● PROBLEM DETAILS
Show me each line of the listing below where the word "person" appears.

=====

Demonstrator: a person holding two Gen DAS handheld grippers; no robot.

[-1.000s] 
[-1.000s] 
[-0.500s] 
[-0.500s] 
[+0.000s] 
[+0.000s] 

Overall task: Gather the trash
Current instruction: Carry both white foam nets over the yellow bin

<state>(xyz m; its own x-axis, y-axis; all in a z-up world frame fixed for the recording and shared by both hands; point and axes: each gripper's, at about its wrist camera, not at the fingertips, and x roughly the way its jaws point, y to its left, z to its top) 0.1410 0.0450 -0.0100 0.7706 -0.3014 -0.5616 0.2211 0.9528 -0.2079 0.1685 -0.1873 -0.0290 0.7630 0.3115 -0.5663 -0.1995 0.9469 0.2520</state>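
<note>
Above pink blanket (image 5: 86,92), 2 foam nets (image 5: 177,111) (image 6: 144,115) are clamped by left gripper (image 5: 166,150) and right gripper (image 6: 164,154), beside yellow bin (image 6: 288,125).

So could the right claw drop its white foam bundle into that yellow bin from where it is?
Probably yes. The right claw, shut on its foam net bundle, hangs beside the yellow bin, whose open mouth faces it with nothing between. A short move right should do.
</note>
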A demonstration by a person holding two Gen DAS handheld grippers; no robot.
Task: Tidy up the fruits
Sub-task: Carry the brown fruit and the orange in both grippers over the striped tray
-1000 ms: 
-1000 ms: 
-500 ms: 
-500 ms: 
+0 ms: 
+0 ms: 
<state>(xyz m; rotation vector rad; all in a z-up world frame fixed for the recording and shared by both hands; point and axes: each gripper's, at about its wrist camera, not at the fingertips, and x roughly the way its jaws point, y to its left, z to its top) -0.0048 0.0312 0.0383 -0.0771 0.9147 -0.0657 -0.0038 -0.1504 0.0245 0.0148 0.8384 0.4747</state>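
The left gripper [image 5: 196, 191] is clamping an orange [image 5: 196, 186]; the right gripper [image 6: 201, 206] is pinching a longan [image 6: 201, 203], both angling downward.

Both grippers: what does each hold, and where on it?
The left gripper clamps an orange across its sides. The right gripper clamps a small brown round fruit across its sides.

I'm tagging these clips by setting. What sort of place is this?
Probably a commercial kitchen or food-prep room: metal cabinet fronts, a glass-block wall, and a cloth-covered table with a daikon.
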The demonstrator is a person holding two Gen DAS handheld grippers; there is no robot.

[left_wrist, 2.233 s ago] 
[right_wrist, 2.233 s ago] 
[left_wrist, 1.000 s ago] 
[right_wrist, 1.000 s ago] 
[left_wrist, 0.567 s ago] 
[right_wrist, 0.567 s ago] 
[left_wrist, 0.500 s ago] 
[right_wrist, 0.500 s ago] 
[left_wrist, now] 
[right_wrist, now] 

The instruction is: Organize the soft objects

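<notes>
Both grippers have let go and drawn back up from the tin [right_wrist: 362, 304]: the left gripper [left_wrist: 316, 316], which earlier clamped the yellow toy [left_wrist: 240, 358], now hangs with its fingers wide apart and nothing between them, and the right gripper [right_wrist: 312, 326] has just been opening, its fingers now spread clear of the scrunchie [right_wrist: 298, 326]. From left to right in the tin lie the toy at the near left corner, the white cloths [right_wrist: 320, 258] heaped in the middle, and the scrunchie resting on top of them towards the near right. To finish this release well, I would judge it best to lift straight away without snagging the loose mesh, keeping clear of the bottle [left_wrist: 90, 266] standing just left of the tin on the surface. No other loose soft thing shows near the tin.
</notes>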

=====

● TASK SOLUTION
Demonstrator: a person holding two Gen DAS handheld grippers; no robot.
A demonstration by a person holding two Gen DAS handheld grippers; no robot.
The demonstrator is a person holding two Gen DAS handheld grippers; there is no robot.

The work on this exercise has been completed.